Genau diese Reformnotwendigkeiten werden wieder einmal auf die lange Bank ge­schoben. Wann werden Sie, Herr Vizekanzler, erkennen, dass sich diese Form des Fö­deralismus überlebt hat und nicht mehr zukunftsfähig ist? Eine Neubelebung des Föde­ralismus erfordert nicht nur eine Neuordnung der Kompetenzen, sondern auch ein Mehr an Verantwortung für jene Steuermittel, die von den Gebietskörperschaften aus­gegeben werden.

Wenn wir uns vor Augen halten, dass die Landeshauptleute für lediglich etwa 3 Pro­zent ihrer gesamten Einnahmen die Verantwortung tragen, dann bringt sie das natür­lich in eine sehr bequeme Position, nämlich in die Position von Landesfürsten, die Geld ausgeben, für das andere die Verantwortung tragen. Ein solches System ist zwangs­läufig unwirtschaftlich. Aber die Frage erweiterter Steuerhoheit für die Länder wurde bereits beim Auftakt der Finanzausgleichsverhandlungen ad acta gelegt. Die Länder wollen das nicht, hat es schlicht geheißen.
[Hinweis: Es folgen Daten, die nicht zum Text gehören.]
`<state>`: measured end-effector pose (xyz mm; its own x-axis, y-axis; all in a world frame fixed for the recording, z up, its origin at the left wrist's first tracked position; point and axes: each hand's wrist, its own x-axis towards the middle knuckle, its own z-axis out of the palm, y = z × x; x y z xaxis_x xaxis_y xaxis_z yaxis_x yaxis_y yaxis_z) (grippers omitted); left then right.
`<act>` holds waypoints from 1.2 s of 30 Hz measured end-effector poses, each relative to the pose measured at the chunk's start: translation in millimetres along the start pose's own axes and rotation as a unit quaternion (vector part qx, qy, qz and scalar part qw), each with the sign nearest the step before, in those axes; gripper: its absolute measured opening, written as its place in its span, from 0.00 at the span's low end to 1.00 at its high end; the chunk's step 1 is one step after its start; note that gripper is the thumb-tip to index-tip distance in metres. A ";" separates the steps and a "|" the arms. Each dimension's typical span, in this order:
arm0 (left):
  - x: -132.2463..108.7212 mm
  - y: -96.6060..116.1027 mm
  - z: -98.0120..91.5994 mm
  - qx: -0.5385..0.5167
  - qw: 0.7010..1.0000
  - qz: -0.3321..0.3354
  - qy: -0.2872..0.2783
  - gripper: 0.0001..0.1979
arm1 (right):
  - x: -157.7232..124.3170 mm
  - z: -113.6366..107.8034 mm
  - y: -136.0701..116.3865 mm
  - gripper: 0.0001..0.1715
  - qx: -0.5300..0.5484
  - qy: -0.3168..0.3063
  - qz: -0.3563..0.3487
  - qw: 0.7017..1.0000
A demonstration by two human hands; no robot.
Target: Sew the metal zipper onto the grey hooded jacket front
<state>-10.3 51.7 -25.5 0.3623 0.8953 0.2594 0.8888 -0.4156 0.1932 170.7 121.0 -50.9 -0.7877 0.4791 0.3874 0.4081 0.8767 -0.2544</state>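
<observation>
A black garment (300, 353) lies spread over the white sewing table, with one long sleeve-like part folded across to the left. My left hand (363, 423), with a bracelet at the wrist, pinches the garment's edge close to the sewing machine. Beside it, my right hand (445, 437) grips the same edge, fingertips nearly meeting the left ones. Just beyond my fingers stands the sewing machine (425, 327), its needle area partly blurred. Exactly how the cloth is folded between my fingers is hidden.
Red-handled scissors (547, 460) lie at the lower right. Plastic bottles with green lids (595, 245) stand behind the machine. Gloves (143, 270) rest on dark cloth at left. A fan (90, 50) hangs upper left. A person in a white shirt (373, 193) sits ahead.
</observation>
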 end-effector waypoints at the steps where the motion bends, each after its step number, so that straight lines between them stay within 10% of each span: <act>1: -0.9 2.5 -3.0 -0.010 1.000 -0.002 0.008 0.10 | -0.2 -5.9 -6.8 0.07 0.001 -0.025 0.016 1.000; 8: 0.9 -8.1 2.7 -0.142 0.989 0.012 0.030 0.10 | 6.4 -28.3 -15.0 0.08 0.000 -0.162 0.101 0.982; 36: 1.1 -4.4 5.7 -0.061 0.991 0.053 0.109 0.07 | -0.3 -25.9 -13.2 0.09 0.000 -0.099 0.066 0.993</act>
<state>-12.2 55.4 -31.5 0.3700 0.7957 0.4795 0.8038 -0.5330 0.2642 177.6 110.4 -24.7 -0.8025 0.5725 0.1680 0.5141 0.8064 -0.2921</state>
Wer nicht bereit ist, ein Mehr an Eigenverantwortung zu übernehmen, der stellt sich zu­nehmend selbst in Frage. Wer trotz einer Zweidrittelmehrheit nicht bereit ist, an diesem ineffizienten System zu rütteln, kann sich nicht rühmen, einen Zukunftspakt geschmie­det zu haben. (Beifall bei den Grünen.) Im Gegenteil: Dieser neue Finanzausgleich betoniert die Unwirtschaftlichkeiten auf weitere sechs Jahre. (Zwischenruf des Abg. Rädler.) Standard & Poor’s hat ja auch von einer vertanen Chance gesprochen, Herr Kollege. Haben Sie „Die Presse“ von gestern nicht gelesen?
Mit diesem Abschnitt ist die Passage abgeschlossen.